Presented By O'Reilly and Cloudera
Make Data Work
Feb 17–20, 2015 • San Jose, CA

Jupyter/IPython: Scaling Data Science to Organizations and the Open Web

Brian Granger (Cal Poly San Luis Obispo), Fernando Perez (UC Berkeley and Lawrence Berkeley National Laboratory), Kyle Kelley (Netflix)
4:50pm–5:30pm Thursday, 02/19/2015
Data Science
Location: LL20 A
Average rating: ****.
(4.00, 7 ratings)

Data Science, in virtual all contexts (for-profit companies, university classrooms, or the open web) is a collaborative activity. Data Scientists work together to munge data, build models, perform statistical analysis and create visualizations. The results of their work need to be shared with different audiences who themselves need to interact with the results in meaningful ways. In this talk we describe recent efforts in the IPython/Jupyter project to address the pain points of collaborative data science in organizations and the open web.

The Jupyter/IPython project is a set of open-source software projects for interactive and exploratory computing. These projects make data science reproducible and multi-language (Python, Julia, R, etc.). The main application developed by the project is the Jupyter/IPython Notebook, a web-based interactive computing platform that allows users to author data- and code-driven narratives that combine live code, equations, narrative text, visualizations, interactive dashboards and other media. These documents provide a complete record of a computation that can be shared with others.

In the past, the Notebook had been a single user web-app deployed by individual users on their own laptops and desktops. This model limits collaboration possibilities and makes it difficult to run the Notebook for larger groups of users. To address these limitations we have built a multiuser version of the Notebook that is designed to be deployed centrally within organizations and on clouds.

This multiuser notebook consists of a set of flexible building blocks that can be assembled in different way.

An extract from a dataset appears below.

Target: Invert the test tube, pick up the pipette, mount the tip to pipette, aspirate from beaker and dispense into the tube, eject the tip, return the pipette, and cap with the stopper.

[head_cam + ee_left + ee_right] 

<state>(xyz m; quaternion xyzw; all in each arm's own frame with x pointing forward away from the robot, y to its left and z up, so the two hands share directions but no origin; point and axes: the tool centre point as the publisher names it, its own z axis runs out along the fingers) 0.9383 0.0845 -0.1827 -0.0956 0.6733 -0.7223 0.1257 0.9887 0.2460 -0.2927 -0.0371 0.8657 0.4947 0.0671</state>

Some of these building blocks include 1) a dynamic proxy for routing web traffic to individual notebook servers, 2) extensible user management and authentication that works with Linux user accounts, OAuth and other systems and 3) extensible methods of spawning individual notebook servers using subprocesses, SSH or Docker.

We will demonstrate a number of different way of deploying these building blocks for different usage cases.

First, we will talk about deploying the multiuser server internally within organizations to groups of trusted users, such as a data science group within a company. In this context, each user will have access to the Notebooks and files in their Linux home directory. The server will support collaboration features based on the Linux permissions model.

Second, we will talk about deploying on the open web. In this context, user accounts can either be anonymous or handled by OAuth and each user is sandboxed inside a Docker container.

For both of these deployment scenarios we will discuss the performance, security and scalability issues. We will conclude by describing future directions for collaborative data science with the Notebook.

Photo of Brian Granger

Brian Granger

Cal Poly San Luis Obispo

Brian Granger is an Associate Professor of Physics at Cal Poly State
University in San Luis Obispo, CA. He has a background in theoretical physics, with a Ph.D from the University of Colorado. His current research interests include quantum computing, parallel and distributed computing and interactive computing environments for scientific computing and data science. He is a leader of the IPython project, co-founder of Project Jupyter and is an active contributor to a number of other open source projects focused on data science in Python. He is a board member of the NumFocus Foundation and a fellow at Cal Poly’s Center for Innovation and Entrepreneurship. He is @ellisonbg on Twitter and GitHub.

Photo of Fernando Perez

Fernando Perez

UC Berkeley and Lawrence Berkeley National Laboratory

Fernando Perez is a research scientist at the UC Berkeley Helen Wills
Neuroscience Institute, and a founding investigator of the Berkeley Institute
for Data Science, created in 2013. He received a PhD in particle physics,
followed by postdoctoral research in applied mathematics, developing numerical algorithms. Today, his research focuses on creating tools for modern computational research and data science across domain disciplines, with an emphasis on high-level languages, literate computing and reproducible research.

He created IPython while a graduate student in 2001 and continues to lead it as it evolves into the Jupyter Project, now as a collaborative effort with a
talented team that does all the hard work. He regularly lectures about
scientific computing and data science, and is a member of the Python Software Foundation as well as a founding director member of the Numfocus Foundation. He is the recipient of the 2012 Award for the Advancement of Free Software from the Free Software Foundation.

Photo of Kyle Kelley

Kyle Kelley

Netflix

Kyle Kelley is a senior software engineer at Netflix, a maintainer on nteract.io, and a core developer of the IPython/Jupyter project. He wants to help build great environments for collaborative analysis, development, and production workloads for everyone, from small teams to massive scale.